To get back on course after that digression––as eyebrow-raising as it may have been––we have the strong association of the line ‘I don’t know my name’ with the burning, age-old questions: Who am I? What’s my purpose? Why am I here? That an eleven-year´-old managed to sum up thousands of years of philosophical yearnings in only five words is a remarkable achievement. In fact, it would be a remarkable achievement for anyone, of any age. And it’s about at this point that I’d typically get another objection from those that really don’t get it: “Why, that’s so simple I could’a thought of it myself!” And yet that’s the thing about brilliantly simple ideas: not just anyone could have thought of them, because nobody has until now. But once they’re thought of, it seems so obvious that we end up slapping ourselves on the foreheads and saying, “Well duh! Of course!” Sort of like inventing the wheel.

However, before we crown Grace as bona fide genius, the question is begged of whether she came up with the line and the idea behind it on her own, or gleaned it from another source. Simply put, the metaphor ‘I don’t know my name’ is not a new idea. More than likely, there’s a poem written by somebody sometime in ages past that used similar wording, if not the exact same words, along with its intended meaning. In fact, a quick google search uncovered various songs out in the ether that have the phrase ‘I don’t know my name’ buried somewhere in the lyrics. However, by reading them in context it becomes clear that the phrase wasn’t used for the same purpose. Most used it to represent the idea of being so depressed or cut off from reality that it really is like having amnesia––‘I don’t know my name’ then quite literally means forgetting your actual name. Other examples had meanings just as shallow. So in that particular search, I found none that used the phrase the way Grace did, with the same tremendous depth of meaning. Still, the question remains: did she run across this use of the phrase in some introspective prose somewhere, or did she coin it independently? The former is something I believe only a gifted child could do, since to even understand the use of this deeply philosophical idea is far beyond the capability of an average eleven-year-old. But if the latter is true and she independently discovered the concept . . . well, draw your own conclusions.
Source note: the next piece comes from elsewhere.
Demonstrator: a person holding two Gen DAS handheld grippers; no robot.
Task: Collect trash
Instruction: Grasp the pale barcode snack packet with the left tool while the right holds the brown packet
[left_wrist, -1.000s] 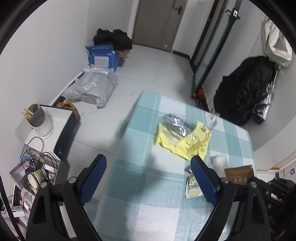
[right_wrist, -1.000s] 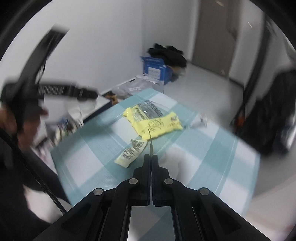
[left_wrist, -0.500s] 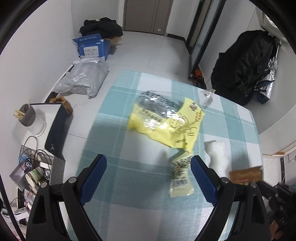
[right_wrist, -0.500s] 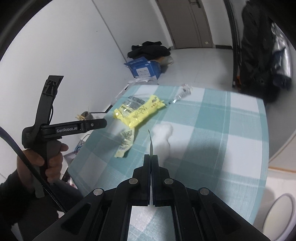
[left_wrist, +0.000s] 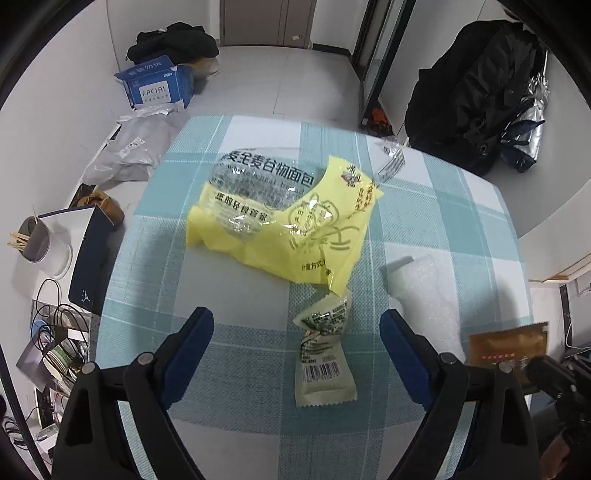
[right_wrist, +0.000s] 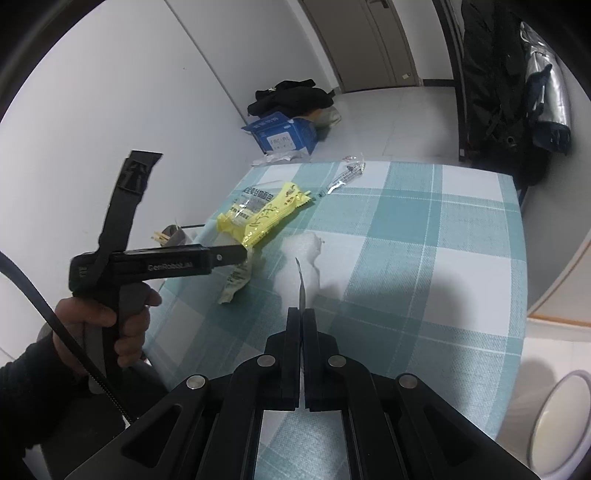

Alright then, we’re past the first line, and it only took three paragraphs. So what exactly is meant by the next statement, ‘I don’t play by the rules of the game’? Does Grace cheat at cards, or is this actually a statement about defying the constraints society has placed on her? The latter definition is the correct one, of course. Lyrically it flows well, as it is much more concise than saying ‘I don’t want to do the things my peer group is trying to pressure me into doing, just to fit in with the crowd’, though is does require the listener to quickly interpret another complex metaphor. Interestingly, the first three times this line is sung it is done so in a tentative voice, as if she’s not sure of her conviction to throw off society’s demands. Further, from the first to the third time sung it grows more tentative each time, as if her doubt in herself increases as the song progresses. But then, in the final, altered chorus, a complete inversion occurs and the line is sung with absolute conviction. Grace no longer doubts herself. To hell with society’s rules, she’s telling us, and to hell with her peer group’s attempts to constrain her.

These points about conviction of thought are absolutely important if one is to understand the next line––otherwise it is confusing. To begin with, the line, ‘So you say, “I’m just trying” ’, is an ambiguous use of English, though its desired meaning is readily grasped. It’s ambiguous because it is indeterminate whether the second person (the you in ‘So you say . . .’) is speaking about themselves (I’m just trying), or about Grace. Also the word ‘trying.’ Trying what? However, within the context of the song it becomes apparent that the line is a statement made by someone else, spoken to Grace as a way of encouraging her to abandon her attempt to stand out of the crowd. True, I’m filling in meaning here, but it seems a reasonable conjecture. Besides, it’s just the sort of thing a parent or teacher––i.e. a trusted authority––might say to a child having difficulty with peers at school. Something like “Honey, I know you’re just trying to be yourself, but you have to give up these silly notions that you’re somehow different from the other children, and just go along with what they expect of you in order to get along with them.” You’ll note that the contrasting conclusion of the statement (beginning with but) is left out of the lyric and we have to fill that part in by using context. Again, I think it’s a reasonable expansion of the thought. So why is it that the line can be properly understood only if the previous line is tentative? Because if the previous line had any conviction to it at all, no one would say “You’re just trying to be yourself, but . . .”. Instead, they would say, “You’re not trying to get along at all!” And in fact, that’s exactly what is sung in the last chorus, showing that the final ‘I don’t play by the rules of the game’ is truly meant with conviction. Finally, the chorus ends lyrically with a repeated ‘Just trying . . .”, this time in Grace’s own tentative voice, mimicking what was said to her by her trusted authority, but certainly carrying a different meaning than what the other intended.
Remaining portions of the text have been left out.